75: Do not ye receive an heretic in a testimony against a bishop; nor a Christian if he be single. For the law says, “In the mouth of two or three witnesses every word shall be established.”


It's sort of a tricky question with not too clear answers. For the most part, Protestants accept (what that means is noted) the first seven ecumenical councils, though some accept only the first four, while others may agree in principle with them (seven or four), but only to the degree of "rightness", rather than "authoritatively over".

The primary reason for accepting them (7 or 4) was the ongoing belief that at that stage in Church history the Church was basically still One, Holy, Catholic, and Apostolic.

One in the sense that members believed the same thing. Holy in the idea of separation from the world. Catholic is the idea that a belief was universal. Apostolic is the belief that what was believed was in fact what the apostles taught.

Here are links to various Protestant churches. To be clear, even within the churches there is no doubt that not all members would agree with this.
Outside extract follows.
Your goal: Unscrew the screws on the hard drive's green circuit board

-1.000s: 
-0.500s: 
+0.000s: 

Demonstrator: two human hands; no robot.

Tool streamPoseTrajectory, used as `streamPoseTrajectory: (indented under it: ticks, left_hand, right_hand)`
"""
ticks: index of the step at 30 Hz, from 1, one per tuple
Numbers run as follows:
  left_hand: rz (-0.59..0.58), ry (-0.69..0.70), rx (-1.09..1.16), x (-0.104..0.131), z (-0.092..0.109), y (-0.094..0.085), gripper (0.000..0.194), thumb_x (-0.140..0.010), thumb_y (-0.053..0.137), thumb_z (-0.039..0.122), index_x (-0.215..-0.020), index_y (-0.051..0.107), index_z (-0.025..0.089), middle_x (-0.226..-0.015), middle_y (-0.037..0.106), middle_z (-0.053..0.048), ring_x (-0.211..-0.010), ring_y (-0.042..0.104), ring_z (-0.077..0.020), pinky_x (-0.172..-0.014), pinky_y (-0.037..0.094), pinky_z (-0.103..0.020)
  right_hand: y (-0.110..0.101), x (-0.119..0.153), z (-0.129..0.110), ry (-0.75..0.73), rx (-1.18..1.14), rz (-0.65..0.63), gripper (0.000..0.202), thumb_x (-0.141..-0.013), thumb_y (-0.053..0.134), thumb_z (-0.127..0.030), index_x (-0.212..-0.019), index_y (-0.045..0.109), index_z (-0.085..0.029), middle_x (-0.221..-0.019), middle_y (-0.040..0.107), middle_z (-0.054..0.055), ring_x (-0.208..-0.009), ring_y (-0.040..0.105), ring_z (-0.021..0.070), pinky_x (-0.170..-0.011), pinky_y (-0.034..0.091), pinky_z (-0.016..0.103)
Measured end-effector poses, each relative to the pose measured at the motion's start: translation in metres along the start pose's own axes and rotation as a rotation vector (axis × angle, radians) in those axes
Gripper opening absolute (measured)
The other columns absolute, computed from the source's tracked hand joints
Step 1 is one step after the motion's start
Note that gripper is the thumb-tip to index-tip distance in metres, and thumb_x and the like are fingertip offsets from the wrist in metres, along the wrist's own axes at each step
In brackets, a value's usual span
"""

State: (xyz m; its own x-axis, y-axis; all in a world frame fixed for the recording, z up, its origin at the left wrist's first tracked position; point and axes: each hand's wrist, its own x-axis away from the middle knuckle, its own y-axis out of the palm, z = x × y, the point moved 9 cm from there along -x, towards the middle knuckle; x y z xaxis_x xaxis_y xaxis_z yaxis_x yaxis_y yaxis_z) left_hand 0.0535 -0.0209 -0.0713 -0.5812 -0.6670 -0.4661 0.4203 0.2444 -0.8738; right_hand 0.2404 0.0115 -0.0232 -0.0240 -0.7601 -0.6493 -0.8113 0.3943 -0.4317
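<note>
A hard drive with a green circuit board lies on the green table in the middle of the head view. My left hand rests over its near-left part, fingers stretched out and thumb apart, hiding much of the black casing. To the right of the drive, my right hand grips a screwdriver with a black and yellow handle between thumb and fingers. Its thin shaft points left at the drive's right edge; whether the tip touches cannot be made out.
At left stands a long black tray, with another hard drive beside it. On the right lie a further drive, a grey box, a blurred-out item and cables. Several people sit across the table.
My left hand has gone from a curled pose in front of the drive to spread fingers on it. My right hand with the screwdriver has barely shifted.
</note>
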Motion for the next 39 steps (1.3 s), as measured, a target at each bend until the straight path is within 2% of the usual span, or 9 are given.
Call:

Anglican accept the first 7.

Episcopalians agree.

Luther agreed that the first four were ecumenical, but those after had too much Roman Catholic influence for his taste. Today's formal Lutheran position may have changed on this.

Protestant churches organized as congregational may not agree with all of them.

Having said all of that, Protestants would agree that all ecumenical councils are subordinate to the 66 books of Scripture, but to the degree there is no contradictions, then council canons are acceptable.

  • Accept the councils as a whole doesn't say much about whether they accept individual canons, which are binding, etc.
    – curiousdannii
    Commented Mar 19, 2018 at 4:13
  • Accept the councils and by implication their canons, subject to equivalency with Scripture, but in any case Scripture takes precedence over councils and canons. See last paragraph.